Plus, I recently discovered (though I love my LouAnn brand in the regular grocery) that I can get a HUGE bucket o’ organic coconut oil at Costco for super cheap next time I run out.

You may remember these plates, too, if you follow me over on Organic Authority. These are the beautiful Hacienda Gold Franciscan plates that I got for $10 for the whole set (they’re worth around $100!). So pretty! If you’re interested, check out my tips on Finding Eco Chic Thrift Shop Dinnerware.

Vegan Buttermilk Biscuits

Ingredients

 2 cups flour

tablespoon sucanat

2 teaspoons baking powder

1 teaspoon salt

1/4 teaspoon baking soda

1/2 cup coconut oil, chopped into pieces

3/4 cup coconut milk

Method

Heat oven to 450°F. In medium bowl, mix flour, sucanat, baking powder, salt and baking soda. Cut in coconut oil, using pastry blender, until mixture looks like fine crumbs. Stir in coconut oil until dough leaves side of bowl (dough will be soft and sticky).
Place dough on lightly floured surface. Knead lightly 10 times. Roll or pat 1/2 inch thick. Cut with floured 2- to 2 1/4-inch round cutter. On ungreased cookie sheet, place biscuits about 1 inch apart for crusty sides, touching for soft sides.
Bake 10 to 12 minutes or until golden brown. Immediately remove from cookie sheet to cooling rack. Serve warm.

 

The Results

Oh my goodness, fantastic! I think I may like them more than regular biscuits. And the kids and husband liked them, too. I had mine with a little pat of coconut oil spread, while the kids and Mr. Meaty had them plain. Delicious! A definite repeat. And incredibly fast to whip together. I think it took about 5 minutes to mix up once I ground the flour.

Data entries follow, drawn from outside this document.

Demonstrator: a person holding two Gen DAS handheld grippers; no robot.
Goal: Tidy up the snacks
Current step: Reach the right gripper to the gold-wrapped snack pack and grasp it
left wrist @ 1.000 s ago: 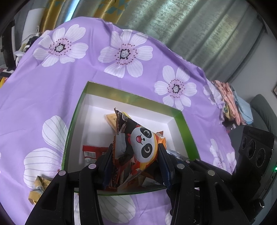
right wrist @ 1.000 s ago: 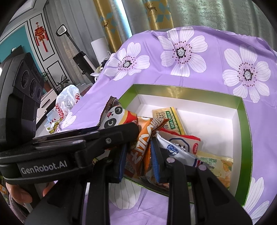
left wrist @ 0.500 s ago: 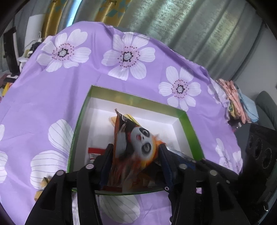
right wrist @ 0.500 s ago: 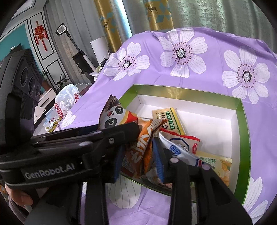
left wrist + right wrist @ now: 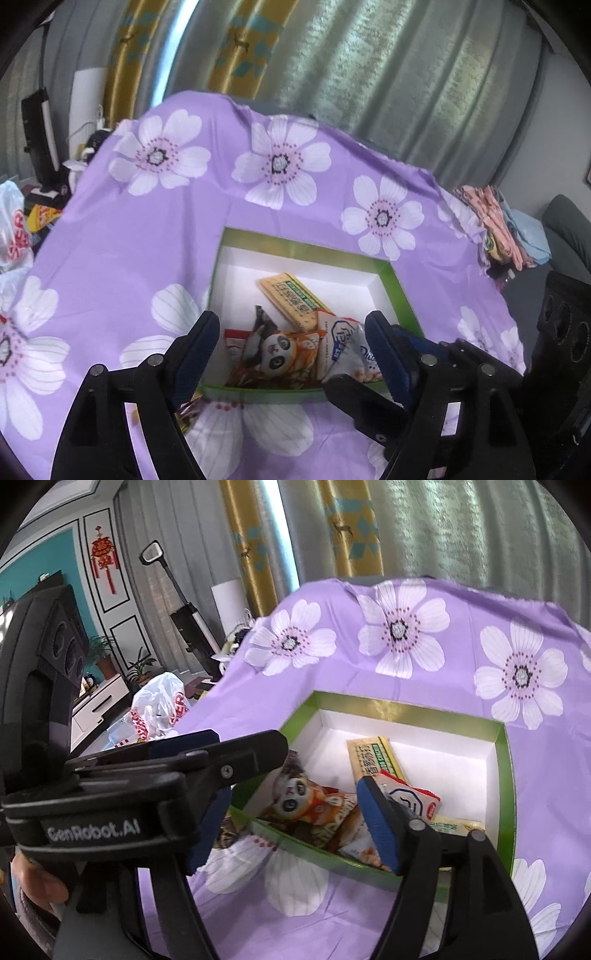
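Note:
A green-rimmed box [image 5: 400, 291] with a white inside sits on the purple flowered cloth. In it lie a panda packet [image 5: 280, 354], a beige cracker bar [image 5: 291, 295], a white-and-blue packet [image 5: 347, 343] and a red packet [image 5: 234, 334]. My left gripper [image 5: 291, 350] hangs above the box's near edge, jaws opening, with nothing pressed between the pads. My right gripper [image 5: 291, 823] does the same beside it, also opening. From there the panda packet [image 5: 295, 797] lies loose in the box [image 5: 504, 775], beside the cracker bar [image 5: 373, 760] and a red-and-white packet [image 5: 410, 797].
A small packet [image 5: 188, 410] lies on the cloth outside the box's near left corner. A white plastic bag [image 5: 159, 705] sits off the table's left side. Folded clothes [image 5: 495, 221] are at the far right. Curtains hang behind.
Both grippers have let go of the panda packet and the packets with it, which now lie in the box. Both have spread their jaws and drawn back and up.

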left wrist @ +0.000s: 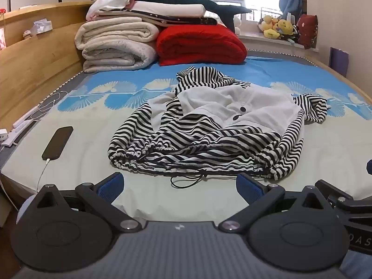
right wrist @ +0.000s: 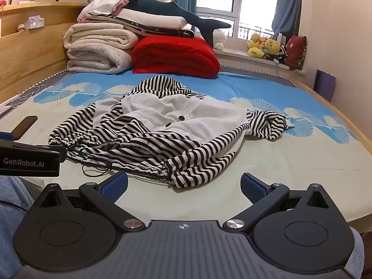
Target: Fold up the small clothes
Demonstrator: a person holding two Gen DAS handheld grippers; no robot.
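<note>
A crumpled black-and-white striped garment with a plain white panel and two dark buttons lies in a heap in the middle of the blue-and-cream patterned bed sheet. The left gripper hovers just short of its drawstring hem, jaws spread wide and holding nothing (blue pads bare). The right gripper does likewise, empty and fully apart. A black phone lies well to the left.

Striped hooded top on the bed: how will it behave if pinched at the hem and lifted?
The striped hooded top lies crumpled in soft folds, so it is probably floppy and will drape and sag. Thin knit suggests it is light. The loose drawstring trailing from the hem will likely dangle and may snag.
</note>
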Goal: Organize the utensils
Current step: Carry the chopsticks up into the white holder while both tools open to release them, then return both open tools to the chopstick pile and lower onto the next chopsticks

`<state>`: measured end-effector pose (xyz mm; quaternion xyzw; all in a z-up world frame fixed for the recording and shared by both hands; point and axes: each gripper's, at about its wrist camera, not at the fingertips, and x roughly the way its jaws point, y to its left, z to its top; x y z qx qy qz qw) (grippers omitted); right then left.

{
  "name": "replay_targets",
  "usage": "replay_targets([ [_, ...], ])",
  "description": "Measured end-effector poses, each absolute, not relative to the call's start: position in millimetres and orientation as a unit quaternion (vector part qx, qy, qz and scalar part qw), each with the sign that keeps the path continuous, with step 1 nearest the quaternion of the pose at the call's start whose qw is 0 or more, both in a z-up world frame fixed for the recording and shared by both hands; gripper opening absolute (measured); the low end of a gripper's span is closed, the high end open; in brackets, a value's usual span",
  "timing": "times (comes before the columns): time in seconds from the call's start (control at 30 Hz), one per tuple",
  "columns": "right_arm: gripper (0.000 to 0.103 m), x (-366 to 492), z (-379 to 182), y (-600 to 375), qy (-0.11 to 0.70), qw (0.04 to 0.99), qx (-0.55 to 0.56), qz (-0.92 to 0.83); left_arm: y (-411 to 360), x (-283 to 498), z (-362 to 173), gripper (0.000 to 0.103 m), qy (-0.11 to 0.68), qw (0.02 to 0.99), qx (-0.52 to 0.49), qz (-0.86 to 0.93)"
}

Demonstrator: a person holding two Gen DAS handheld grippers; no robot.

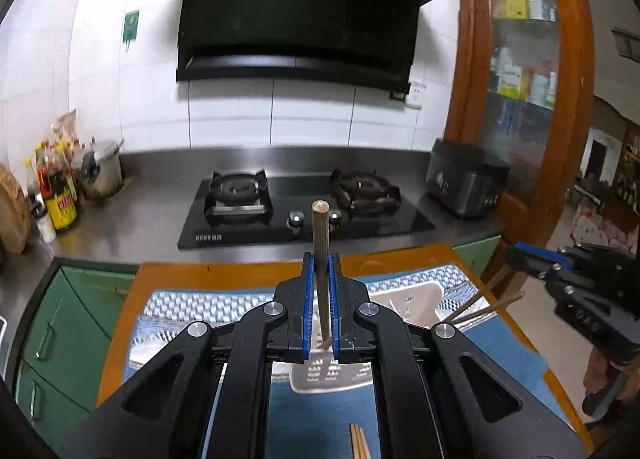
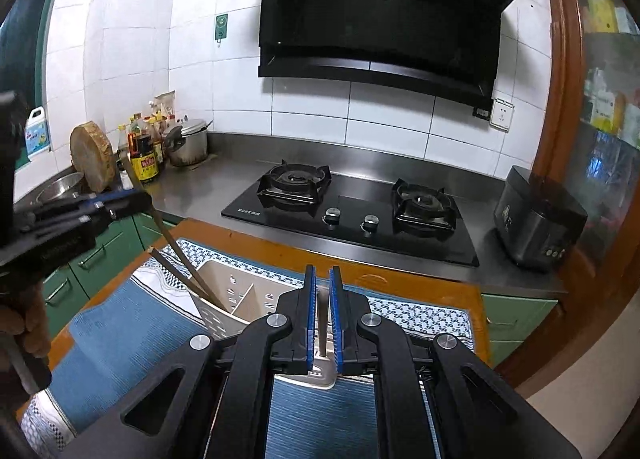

These biscuits are great for lunch box biscuit sandwiches, too! Throw on your little one’s favorite toppings and it’s a delicious homemade sandwich. Don’t limit yourself to breakfast toppings, either. Add whatever you like!

This post is shared with  Keep It Real ThursdaysSimple Lives Thursday, Frugal Food Thursday, It’s a Keeper, Full Plate Thursday, Tastetastic Thursday and Ultimate Recipe Swap.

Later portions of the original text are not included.